Repeat exactly the lines below from the line that contains "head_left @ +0" to the last line, inclusive, without the pictures.

_Supplied information_:
=====
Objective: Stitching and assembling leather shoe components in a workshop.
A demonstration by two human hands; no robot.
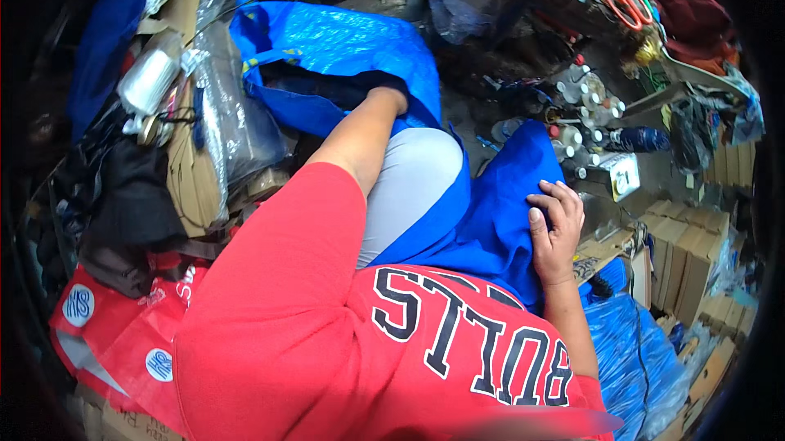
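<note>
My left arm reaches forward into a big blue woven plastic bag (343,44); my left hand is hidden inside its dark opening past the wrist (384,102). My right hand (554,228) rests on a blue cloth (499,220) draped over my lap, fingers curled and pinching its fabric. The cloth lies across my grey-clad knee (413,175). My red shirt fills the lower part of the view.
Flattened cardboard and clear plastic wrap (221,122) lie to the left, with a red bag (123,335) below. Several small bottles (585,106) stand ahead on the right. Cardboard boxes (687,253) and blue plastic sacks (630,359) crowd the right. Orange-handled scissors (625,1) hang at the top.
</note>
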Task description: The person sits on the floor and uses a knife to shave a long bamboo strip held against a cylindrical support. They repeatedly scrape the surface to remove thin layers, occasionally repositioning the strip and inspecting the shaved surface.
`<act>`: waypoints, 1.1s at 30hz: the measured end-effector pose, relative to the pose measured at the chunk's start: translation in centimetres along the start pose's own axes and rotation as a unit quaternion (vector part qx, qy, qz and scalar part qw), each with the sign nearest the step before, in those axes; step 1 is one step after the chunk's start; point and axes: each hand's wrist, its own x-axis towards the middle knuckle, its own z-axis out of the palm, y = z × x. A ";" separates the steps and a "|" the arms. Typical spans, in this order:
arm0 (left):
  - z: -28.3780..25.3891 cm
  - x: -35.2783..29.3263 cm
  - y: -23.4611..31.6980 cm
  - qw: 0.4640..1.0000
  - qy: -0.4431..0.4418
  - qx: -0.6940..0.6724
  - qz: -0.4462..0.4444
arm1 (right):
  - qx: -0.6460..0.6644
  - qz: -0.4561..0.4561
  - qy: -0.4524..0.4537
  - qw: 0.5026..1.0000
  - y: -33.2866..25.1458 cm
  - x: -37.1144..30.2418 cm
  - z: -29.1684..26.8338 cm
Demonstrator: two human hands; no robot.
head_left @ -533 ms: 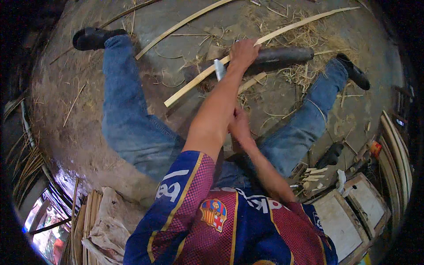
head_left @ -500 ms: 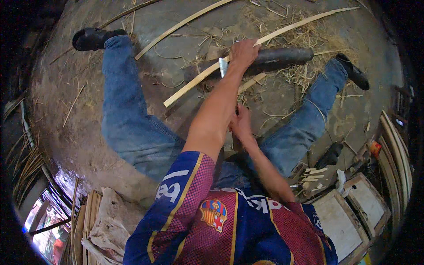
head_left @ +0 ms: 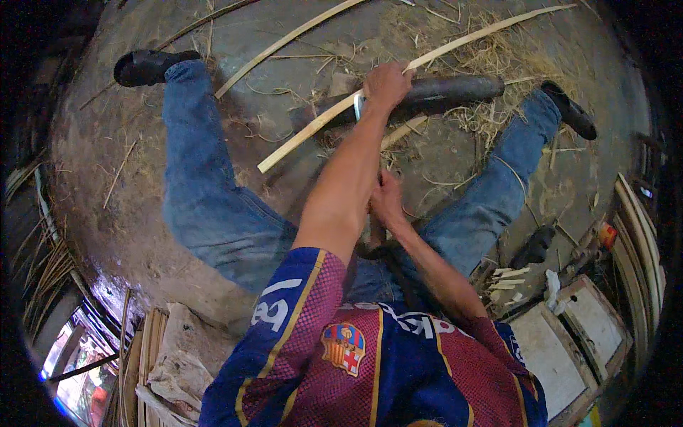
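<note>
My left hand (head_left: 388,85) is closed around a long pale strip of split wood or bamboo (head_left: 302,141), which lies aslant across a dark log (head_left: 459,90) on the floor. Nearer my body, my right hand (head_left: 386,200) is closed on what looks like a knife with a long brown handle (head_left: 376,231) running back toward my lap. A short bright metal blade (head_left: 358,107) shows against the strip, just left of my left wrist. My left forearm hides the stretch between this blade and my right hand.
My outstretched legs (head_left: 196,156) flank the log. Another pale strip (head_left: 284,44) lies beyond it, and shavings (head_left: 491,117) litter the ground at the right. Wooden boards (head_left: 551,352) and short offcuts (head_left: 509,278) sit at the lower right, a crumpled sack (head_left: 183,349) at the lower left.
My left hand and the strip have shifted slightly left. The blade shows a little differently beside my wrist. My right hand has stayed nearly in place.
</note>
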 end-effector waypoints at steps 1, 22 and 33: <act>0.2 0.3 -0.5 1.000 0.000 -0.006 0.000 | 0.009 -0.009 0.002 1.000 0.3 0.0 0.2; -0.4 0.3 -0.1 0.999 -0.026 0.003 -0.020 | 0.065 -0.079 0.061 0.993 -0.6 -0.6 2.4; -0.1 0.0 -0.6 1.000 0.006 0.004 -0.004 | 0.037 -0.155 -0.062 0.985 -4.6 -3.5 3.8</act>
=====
_Result_:
head_left @ +0 ms: 
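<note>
My left hand (head_left: 388,85) is closed around a long pale strip of split wood or bamboo (head_left: 302,141), which lies aslant across a dark log (head_left: 459,90) on the floor. Nearer my body, my right hand (head_left: 386,200) is closed on what looks like a knife with a long brown handle (head_left: 376,231) running back toward my lap. A short bright metal blade (head_left: 358,107) shows against the strip, just left of my left wrist. My left forearm hides the stretch between this blade and my right hand.
My outstretched legs (head_left: 196,156) flank the log. Another pale strip (head_left: 284,44) lies beyond it, and shavings (head_left: 491,117) litter the ground at the right. Wooden boards (head_left: 551,352) and short offcuts (head_left: 509,278) sit at the lower right, a crumpled sack (head_left: 183,349) at the lower left.
My left hand and the strip have shifted slightly left. The blade shows a little differently beside my wrist. My right hand has stayed nearly in place.
</note>
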 end-effector waypoints at steps 1, 22 and 33: <act>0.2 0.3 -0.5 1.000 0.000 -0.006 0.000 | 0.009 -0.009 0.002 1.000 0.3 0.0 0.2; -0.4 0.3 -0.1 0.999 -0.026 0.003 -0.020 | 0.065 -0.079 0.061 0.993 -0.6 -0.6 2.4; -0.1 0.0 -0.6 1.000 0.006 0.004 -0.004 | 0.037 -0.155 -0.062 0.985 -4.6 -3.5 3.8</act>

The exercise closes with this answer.